TASK PROMPT
Down to the last line, set down the listing below exactly, apart from its pictures.

RAW DATA
▼

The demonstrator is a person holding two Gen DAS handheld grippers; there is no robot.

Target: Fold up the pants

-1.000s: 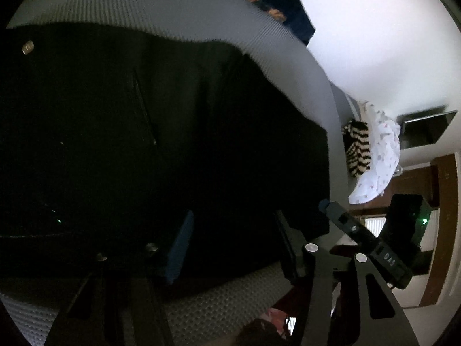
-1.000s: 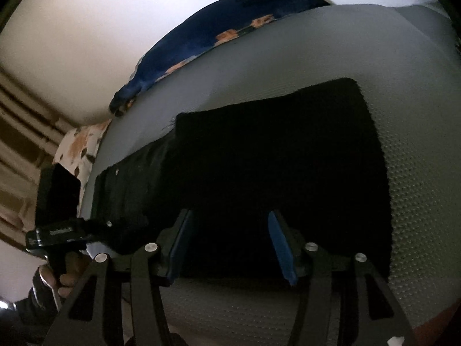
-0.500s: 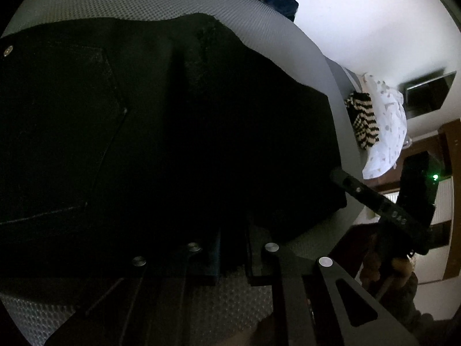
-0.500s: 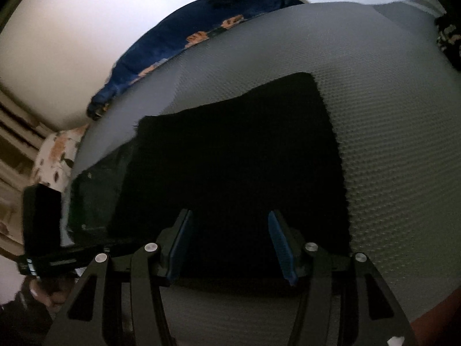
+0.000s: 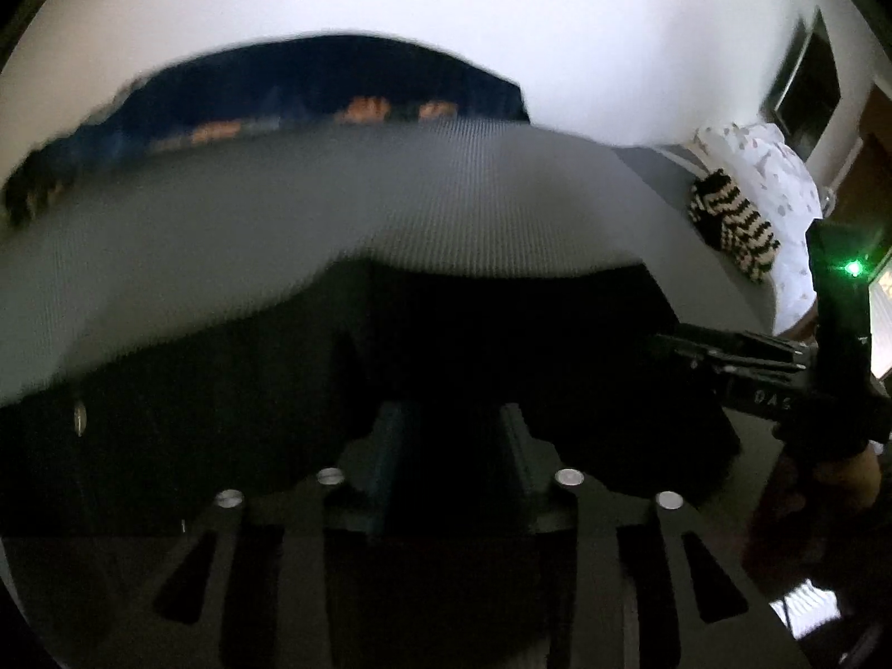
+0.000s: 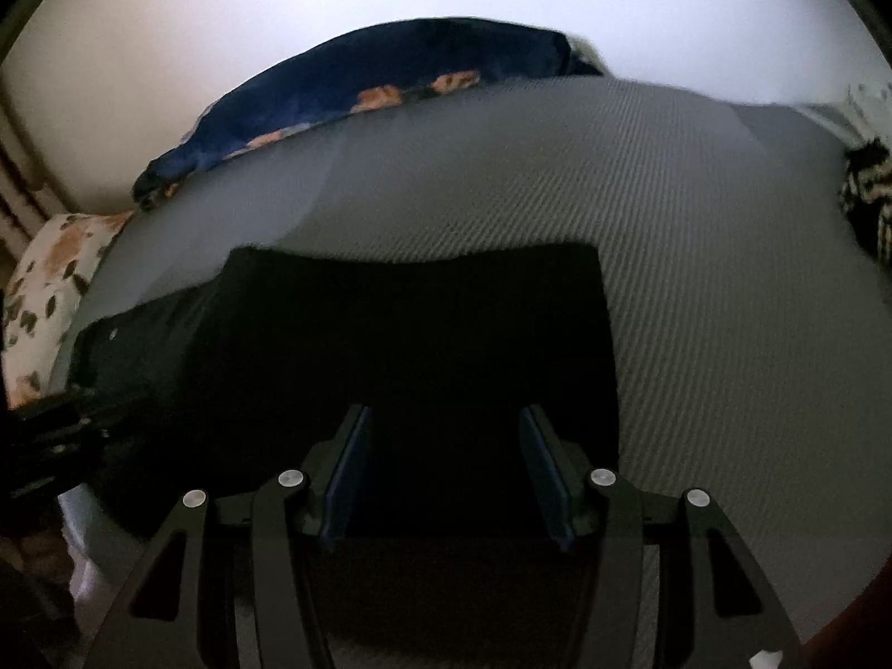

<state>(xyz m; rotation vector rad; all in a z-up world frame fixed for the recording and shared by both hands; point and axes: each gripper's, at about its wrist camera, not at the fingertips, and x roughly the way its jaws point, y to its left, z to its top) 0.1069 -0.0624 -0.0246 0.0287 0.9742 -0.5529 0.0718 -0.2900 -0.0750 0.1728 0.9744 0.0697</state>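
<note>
Black pants point(image 5: 502, 345) lie folded on a grey textured bed point(image 5: 279, 212), a metal button point(image 5: 80, 415) showing at their left end. My left gripper point(image 5: 451, 429) hangs over the near edge. Its jaws are opening, and only dark cloth shows below the gap, with nothing pinched. In the right wrist view the pants point(image 6: 418, 334) form a dark rectangle on the bed point(image 6: 697, 279). My right gripper point(image 6: 449, 468) stands open above their near edge, blue pads well apart. The right gripper's tips point(image 5: 725, 357) reach over the pants' right end.
A dark blue blanket point(image 6: 390, 67) with orange patches lies along the far side against a white wall. A striped black-and-white item point(image 5: 730, 223) and white cloth point(image 5: 780, 178) sit at the right end. A floral pillow point(image 6: 50, 273) is at the left.
My left gripper pinched the pants' near edge half a second ago, then let go, rose and rolled so the wall fills more of its view. The right gripper shifted along the pants, still open.
</note>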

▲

YOUR RESPONSE
The demonstrator is a person holding two Gen DAS handheld grippers; there is no robot.

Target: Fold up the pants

-1.000s: 
-1.000s: 
-0.500s: 
-0.500s: 
+0.000s: 
+0.000s: 

<state>(xyz m; rotation vector rad; all in a z-up world frame fixed for the recording and shared by both hands; point and axes: each gripper's, at about its wrist camera, not at the fingertips, and x roughly the way its jaws point, y to its left, z to its top) 0.1069 -0.0624 -0.0246 0.0287 0.9742 -0.5529 0.0718 -0.2900 -0.0750 0.1728 0.9744 0.0697</state>
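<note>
Black pants point(image 5: 502, 345) lie folded on a grey textured bed point(image 5: 279, 212), a metal button point(image 5: 80, 415) showing at their left end. My left gripper point(image 5: 451, 429) hangs over the near edge. Its jaws are opening, and only dark cloth shows below the gap, with nothing pinched. In the right wrist view the pants point(image 6: 418, 334) form a dark rectangle on the bed point(image 6: 697, 279). My right gripper point(image 6: 449, 468) stands open above their near edge, blue pads well apart. The right gripper's tips point(image 5: 725, 357) reach over the pants' right end.
A dark blue blanket point(image 6: 390, 67) with orange patches lies along the far side against a white wall. A striped black-and-white item point(image 5: 730, 223) and white cloth point(image 5: 780, 178) sit at the right end. A floral pillow point(image 6: 50, 273) is at the left.
My left gripper pinched the pants' near edge half a second ago, then let go, rose and rolled so the wall fills more of its view. The right gripper shifted along the pants, still open.
</note>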

What the exercise asked for has been given in full.